Fluid flow prediction is more powerful with video technique development
Design engineers using computer techniques to predict fluid flows can be faced with complex models and an infinite number of ways to analyse and view the results.
But engineers working at motor industry research body MIRA have devised a method of visualising how flow patterns change over time. They have developed a system which allows engineers to watch a three dimensional moving image of the flow and alter the angle of view.
The system uses computational fluid dynamic (CFD) techniques, now established as a key method of fluid flow prediction to assess external or internal flow behaviour of gases and liquids.
The flow can be watched as an animated image, using a package based on Ensight software running on a Silicon Graphics workstation.
Traditionally design engineers using CFD will take a freeze frame of the flow pattern to illustrate, for example, temperatures on a surface but will not get a view of how this changes with time.
`For instance it is much easier to spot a vortex in particle flow, which could suggest an area of wear, or to spot areas where heat is not well transferred. We can see changes which cannot be seen with traditional CFD snapshots,’ said Swapan Mallick, MIRA research engineer. `It means complex flows in complex geometries such as an exhaust manifold can be more easily understood.’
MIRA plans to offer the video technique as an extra to its CFD capabilities and has several proposals with car manufacturers.
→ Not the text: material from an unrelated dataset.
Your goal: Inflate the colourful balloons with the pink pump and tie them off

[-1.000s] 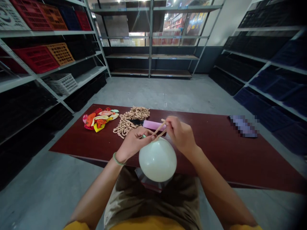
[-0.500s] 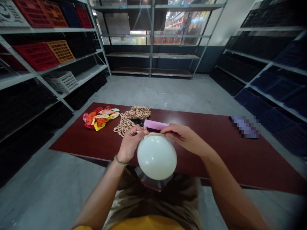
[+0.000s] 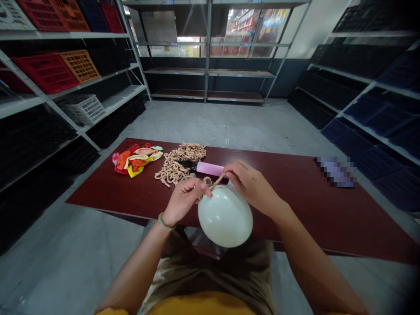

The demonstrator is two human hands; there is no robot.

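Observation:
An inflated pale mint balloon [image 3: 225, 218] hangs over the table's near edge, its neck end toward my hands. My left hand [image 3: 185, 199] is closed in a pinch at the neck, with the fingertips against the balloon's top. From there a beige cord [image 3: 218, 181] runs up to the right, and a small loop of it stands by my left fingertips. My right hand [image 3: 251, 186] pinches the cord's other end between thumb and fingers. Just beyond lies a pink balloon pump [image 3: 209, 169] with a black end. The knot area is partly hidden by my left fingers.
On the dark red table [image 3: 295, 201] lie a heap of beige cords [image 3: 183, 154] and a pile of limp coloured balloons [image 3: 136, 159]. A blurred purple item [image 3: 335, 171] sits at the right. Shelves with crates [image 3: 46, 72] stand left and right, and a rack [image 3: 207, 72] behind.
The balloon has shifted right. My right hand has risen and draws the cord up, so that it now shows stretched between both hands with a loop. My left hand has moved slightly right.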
Its engineers developed the technique during work with Daf Trucks on simulating air flow inside the engine compartment of a commercial vehicle. The research aimed to develop simulation and measurement techniques so that CFD could be used confidently to predict the performance of a new cooling system at a very early design stage.
`CFD now provides a powerful numerical technique for simulating three-dimensional air flow phenomena. Increased computer power and advances in mesh generation software permit CFD to be applied realistically to very complex geometries such as engine compartments,’ said Dr Anthony Baxendale, head of fluid dynamics engineering and research at MIRA.